* **Assignment**: The number of lines containing the word "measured" is all you should give; count them in the records below.

[Collection entries]
——————
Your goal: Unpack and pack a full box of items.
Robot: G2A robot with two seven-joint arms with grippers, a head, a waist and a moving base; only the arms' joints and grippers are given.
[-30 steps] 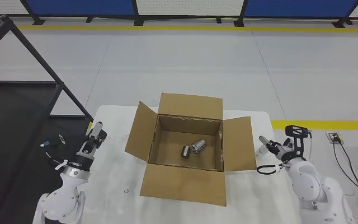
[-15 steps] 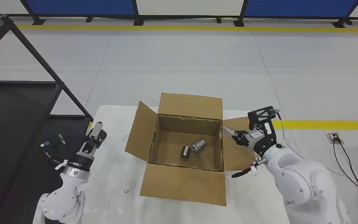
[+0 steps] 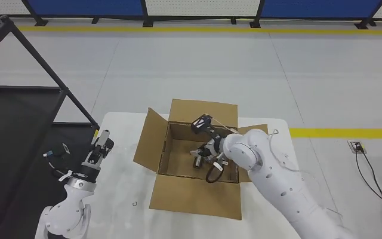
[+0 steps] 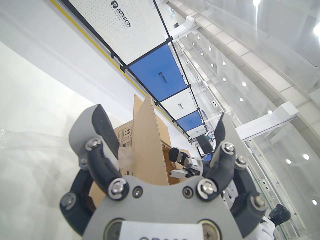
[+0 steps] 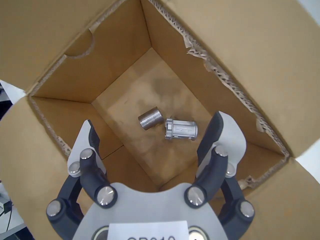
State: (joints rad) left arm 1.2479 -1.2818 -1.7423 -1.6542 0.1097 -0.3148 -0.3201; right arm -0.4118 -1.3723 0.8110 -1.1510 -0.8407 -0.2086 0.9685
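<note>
Right wrist view is showing right gripper [image 5: 153, 118] hanging open over brown cardboard box [image 5: 120, 51]; inside, plain grey metal sleeve [image 5: 150, 121] is lying just beside notched silver cylinder [image 5: 181, 131]; a closing grip risks knocking one rolling away.

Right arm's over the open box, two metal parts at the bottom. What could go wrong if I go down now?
The plain cylinder and the toothed sleeve lie nearly end to end, so the open right gripper may catch both or knock one away. Both lie on their sides and could roll. The parts sit deep in the box, so the gripper may snag a wall or flap.
</note>
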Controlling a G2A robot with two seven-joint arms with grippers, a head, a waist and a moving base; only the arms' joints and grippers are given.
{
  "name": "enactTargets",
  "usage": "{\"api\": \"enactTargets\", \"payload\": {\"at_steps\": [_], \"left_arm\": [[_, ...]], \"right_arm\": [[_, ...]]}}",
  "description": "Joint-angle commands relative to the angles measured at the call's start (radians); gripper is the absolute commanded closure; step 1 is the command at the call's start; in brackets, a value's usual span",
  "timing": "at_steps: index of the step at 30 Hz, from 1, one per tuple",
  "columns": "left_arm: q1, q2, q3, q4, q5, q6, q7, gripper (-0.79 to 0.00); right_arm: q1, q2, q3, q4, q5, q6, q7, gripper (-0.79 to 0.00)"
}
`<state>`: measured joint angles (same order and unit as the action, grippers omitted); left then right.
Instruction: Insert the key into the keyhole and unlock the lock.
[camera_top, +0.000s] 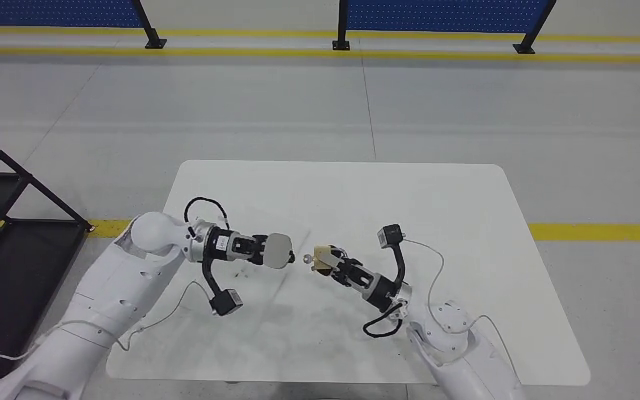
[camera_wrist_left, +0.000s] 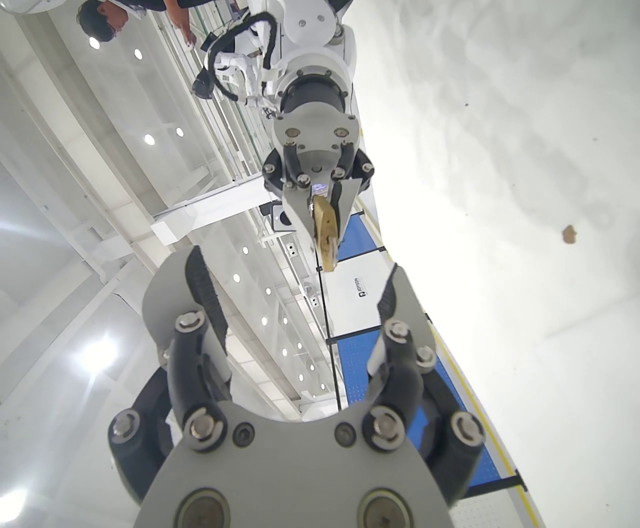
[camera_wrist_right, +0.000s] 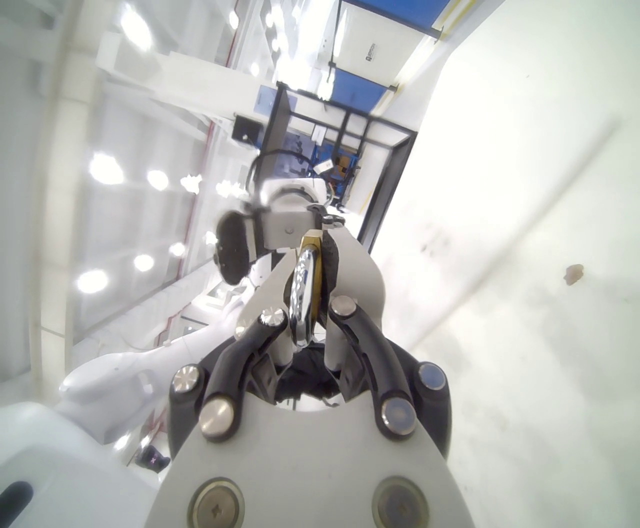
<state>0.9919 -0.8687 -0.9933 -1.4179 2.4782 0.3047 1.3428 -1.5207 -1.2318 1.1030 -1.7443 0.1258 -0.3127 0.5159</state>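
Over the middle of the table (camera_top: 450, 200): lock (camera_wrist_left: 325, 235) clamped in right gripper (camera_top: 325, 259); left gripper (camera_top: 283, 250) just left of it, tips facing, apart.

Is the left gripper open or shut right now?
Open: fingers of the left gripper stand apart, nothing between them. The right gripper holds the lock.

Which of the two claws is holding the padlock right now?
The right claw: it is shut on the brass padlock. The left claw is open, with nothing between its fingers, and faces the padlock.
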Motion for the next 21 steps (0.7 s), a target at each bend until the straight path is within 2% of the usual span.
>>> {"api": "enactTargets", "payload": {"at_steps": [1,3,14,17,19,21], "left_arm": [[0.003,0.009,-0.020,-0.011,0.011,-0.049,0.018,-0.785],[0.008,0.013,-0.030,-0.013,-0.015,-0.111,0.033,-0.785],[0.013,0.013,-0.027,-0.011,-0.027,-0.127,0.030,-0.785],[-0.008,0.010,-0.023,0.002,-0.148,-0.378,0.008,-0.785],[-0.027,0.007,-0.031,-0.005,-0.228,-0.482,-0.010,-0.785],[-0.036,0.005,-0.041,0.004,-0.310,-0.601,-0.077,-0.785]], "right_arm": [[-0.001,0.001,0.005,0.003,-0.004,0.000,-0.002,0.000],[-0.003,0.002,0.009,0.006,-0.005,0.003,-0.007,0.000],[-0.003,0.002,0.009,0.006,-0.005,0.003,-0.007,0.000],[-0.003,0.002,0.009,0.006,-0.005,0.003,-0.007,0.000],[-0.003,0.002,0.009,0.006,-0.005,0.003,-0.007,0.000],[-0.003,0.002,0.009,0.006,-0.005,0.003,-0.007,0.000]]}}
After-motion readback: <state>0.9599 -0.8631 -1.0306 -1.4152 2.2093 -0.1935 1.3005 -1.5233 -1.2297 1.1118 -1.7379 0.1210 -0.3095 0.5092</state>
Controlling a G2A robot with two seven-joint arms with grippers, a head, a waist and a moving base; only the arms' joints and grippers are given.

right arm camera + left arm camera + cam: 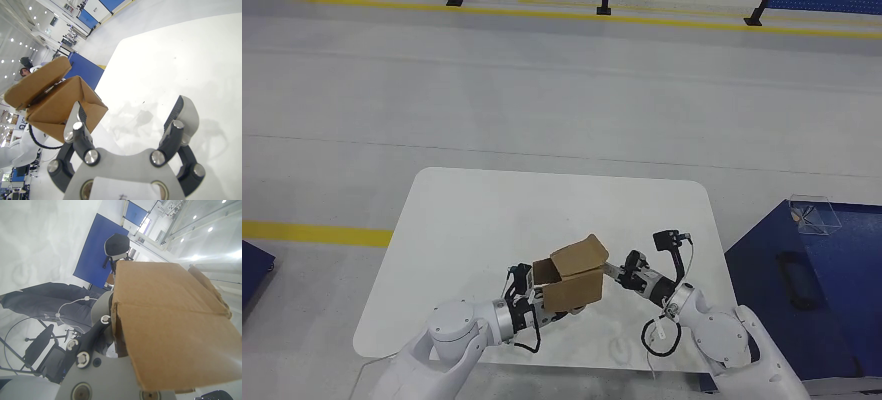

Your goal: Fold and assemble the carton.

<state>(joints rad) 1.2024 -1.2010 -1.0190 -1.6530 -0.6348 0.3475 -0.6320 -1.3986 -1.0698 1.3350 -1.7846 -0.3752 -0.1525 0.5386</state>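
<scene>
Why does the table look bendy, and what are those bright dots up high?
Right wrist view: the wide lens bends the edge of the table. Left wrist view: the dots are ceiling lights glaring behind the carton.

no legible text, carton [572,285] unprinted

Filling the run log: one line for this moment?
left tool: shut on carton | right tool: open, beside carton | carton: flap open, over table

We record a plain brown carton [572,282], a white table [492,215], black ribbed pads [170,114] on the silver right gripper [130,106], and a yellow floor stripe [312,233] at left.
</scene>
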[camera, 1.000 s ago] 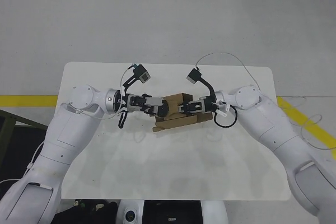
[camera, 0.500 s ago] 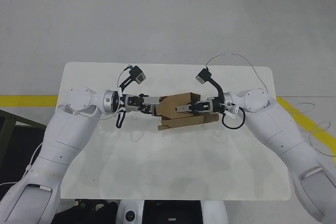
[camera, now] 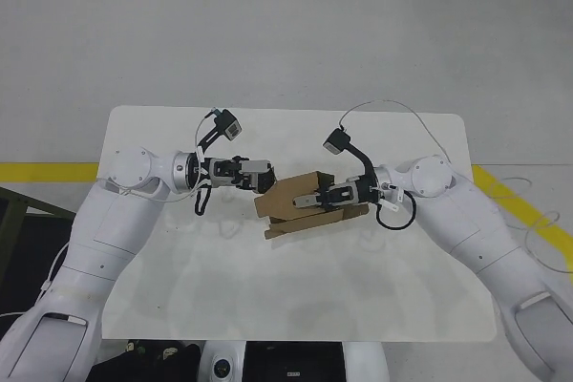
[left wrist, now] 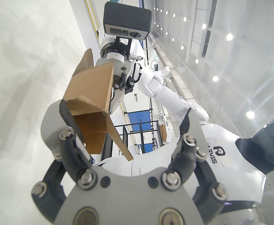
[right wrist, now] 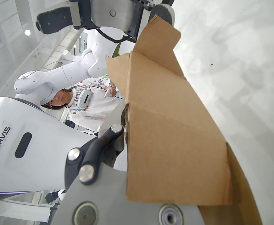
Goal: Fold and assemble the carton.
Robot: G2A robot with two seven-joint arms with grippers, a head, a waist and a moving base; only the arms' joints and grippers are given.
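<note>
Carton (camera: 296, 199), brown board, partly unfolded into a tube, sat tilted near the middle of the tabletop (camera: 172, 277), its lower flap down toward the surface. Right claw (camera: 317, 201) was clamped on the carton's upper wall. Left claw (left wrist: 125, 111) stood spread wide at the carton's open end, one pad just beside a flap edge, gripping nothing. Visible carton faces were plain brown.

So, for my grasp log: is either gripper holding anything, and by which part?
The right gripper pinches the carton by a wall panel at its own end. The left gripper is open, holding nothing.
</note>
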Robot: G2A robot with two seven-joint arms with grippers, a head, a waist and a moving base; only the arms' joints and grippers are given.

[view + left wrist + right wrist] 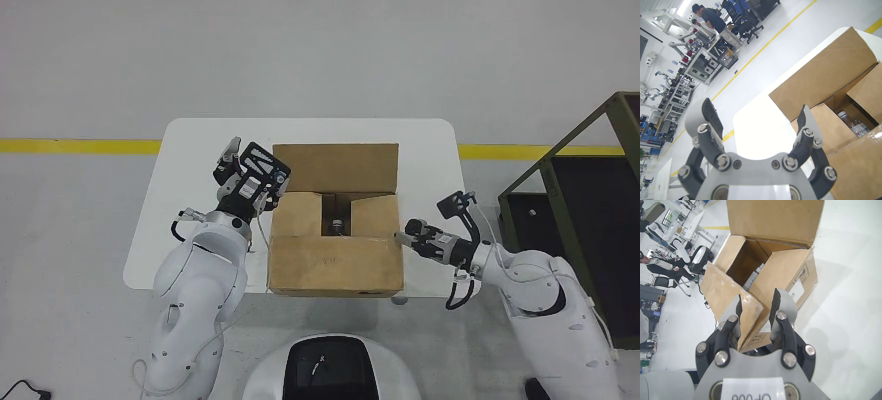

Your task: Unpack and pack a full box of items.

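Two grippers at a cardboard box [335,262] on a white table [200,180]. Right gripper [757,295] spread open, straddling a corner of the taped near flap [725,291], just beside the right side flap [783,272]. Left gripper [755,104] spread wide, empty, raised near the box's far left corner. Bottle [753,276] upright inside, below the flaps. Likely risks: pinching both flaps together on closing; dragging the box over the table's near edge; folding a flap down onto the bottle.

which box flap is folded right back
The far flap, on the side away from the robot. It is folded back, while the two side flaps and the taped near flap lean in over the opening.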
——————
* **Answer section**: 2